Dana White nunca esqueceu esse gesto. "Trump deu-nos a primeira oportunidade... foi um dos primeiros a sentar-se ali", recorda Dana White. "Ele viu-o quando mais ninguém viu".
Este investimento inicial rendeu enormes dividendos políticos. À medida que a UFC crescia e se tornava um gigante global de 15 mil milhões de dólares, tornou-se um bastião cultural do movimento MAGA. Dana White discursou na Convenção Nacional Republicana em 2016 e 2020, mobilizando o público jovem, masculino e anti-PC do UFC a favor de Trump.
Lutadores como Colby Covington e Jorge Masvidal tornaram-se substitutos energéticos. Covington usou um chapéu MAGA na pesagem e visitou a Casa Branca de Trump, que ele descreveu como uma figura de "energia de dragão". Masvidal juntou-se a Donald Trump Jr. numa digressão de autocarro pela Florida intitulada "Lutadores contra o socialismo", ligando explicitamente a história do lutador como imigrante à retórica antissocialista de Trump.
A simbiose entre Trump e as artes marciais
| Período | Desporto | Números-chave | O papel de Trump | Vantagens políticas |
| 1980s | Boxe | Mike Tyson | Anfitrião/Consultor | Presença nos media a nível mundial; associação de "homens fortes |
| 2000s | MMA | Dana White | Fornecedor de espaço | Lealdade inabalável dos dirigentes da UFC |
| 2016-24 | MMA | Covington/Masvidal | Ícone/animal | Mobilizar a população masculina jovem |
A "batalha dos bilionários
A relação de Donald Trump com Vince McMahon e a World Wrestling Entertainment (WWE) é um ponto de discórdia no seu estilo político. Em 2007, Trump participou na "Batalha dos Bilionários" na WrestleMania 23.
A história diz que Trump e McMahon escolherão um campeão para lutar por eles, na condição de o bilionário derrotado ter a cabeça rapada em direto no ringue.
O evento bateu todos os recordes de pay-per-view. O campeão de Trump, Bobby Lashley, derrotou o campeão de McMahon, Umaga. No clímax, Trump rapou a cabeça de um McMahon amarrado e a gritar. Era kayfabe, a arte do wrestling de apresentar um conflito encenado como realidade.
O domínio de Trump desta forma, que utilizou para inflamar as mentes, humilhar os rivais e encher lugares baratos, foi um teste direto aos debates republicanos de 2016. Ele aprendeu que o público americano anseia por conflito e domínio, e que a linha entre entretenimento e governação é porosa.

O império verde
A carteira
O golfe é o verdadeiro desporto de Trump e a posse de campos de golfe é fundamental para a sua identidade de magnata bilionário. A sua carteira inclui alguns dos campos de golfe mais famosos do mundo, incluindo Turnberry na Escócia e Doral em Miami. No entanto, o desempenho financeiro destes campos não está muitas vezes à altura da sua imagem dourada.

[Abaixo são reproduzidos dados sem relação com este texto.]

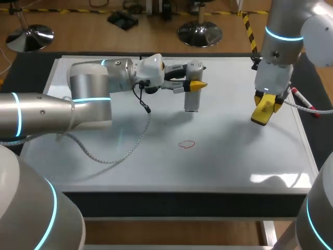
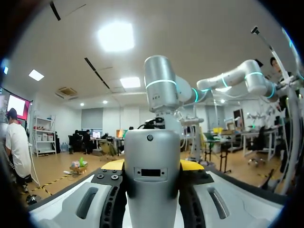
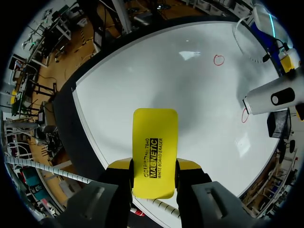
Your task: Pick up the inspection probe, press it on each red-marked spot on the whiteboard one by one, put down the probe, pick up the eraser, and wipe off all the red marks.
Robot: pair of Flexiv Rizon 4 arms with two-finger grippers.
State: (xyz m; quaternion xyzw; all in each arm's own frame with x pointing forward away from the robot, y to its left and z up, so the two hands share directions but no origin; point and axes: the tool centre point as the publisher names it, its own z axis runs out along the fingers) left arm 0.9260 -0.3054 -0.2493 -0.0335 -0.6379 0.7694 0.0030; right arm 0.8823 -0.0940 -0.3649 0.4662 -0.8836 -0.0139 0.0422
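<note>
The whiteboard point(image 1: 250, 161) covers nearly the whole table top and carries two red marks, both unwiped.

**Current state**
- Left gripper point(image 1: 196, 85): clamped on the inspection probe point(image 1: 192, 96) from two sides. It holds the probe upright over the far half of the whiteboard, near the middle of the far edge.
- In the right wrist view, the probe tip sits just beside one small red mark point(image 3: 244, 115). The frames do not confirm contact with the board.
- Right gripper point(image 1: 268, 100): closed on the yellow eraser point(image 1: 261, 113), which hangs above the whiteboard near its right edge, clear of the surface.
- The second red mark point(image 1: 186, 144) is a small ring near the centre of the whiteboard, on the front-edge side of the probe and well apart from the eraser.

**Step in hand (judgement)**
This is the probing step, at the far mark. The eraser is already picked up, ahead of the stated order.

**Next move (judgement)**
1. Lift the probe straight up.
2. Carry it toward the front edge to the ring mark and press vertically on it.
3. Set the probe down clear of both marks.
4. Lower the eraser flat and wipe each mark.
</note>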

Adquirido em 2014, o Trump Turnberry é um desastre financeiro. Os relatórios financeiros do Reino Unido mostram que o resort está a perder milhões de libras todos os anos, incluindo 2,3 milhões de libras só em 2019.
A propriedade é financiada por empréstimos substanciais do fundo fiduciário de Trump. Apesar dos avultados investimentos para renovar o campo de golfe de Ailsa e torná-lo num dos melhores do mundo, a Associação Britânica de Golfe (R&A) proibiu discretamente Turnberry de acolher o Open Championship. A R&A considera que os riscos de segurança e os potenciais protestos associados à marca Trump são obstáculos intransponíveis, negando a Trump o reconhecimento global de que tanto necessita.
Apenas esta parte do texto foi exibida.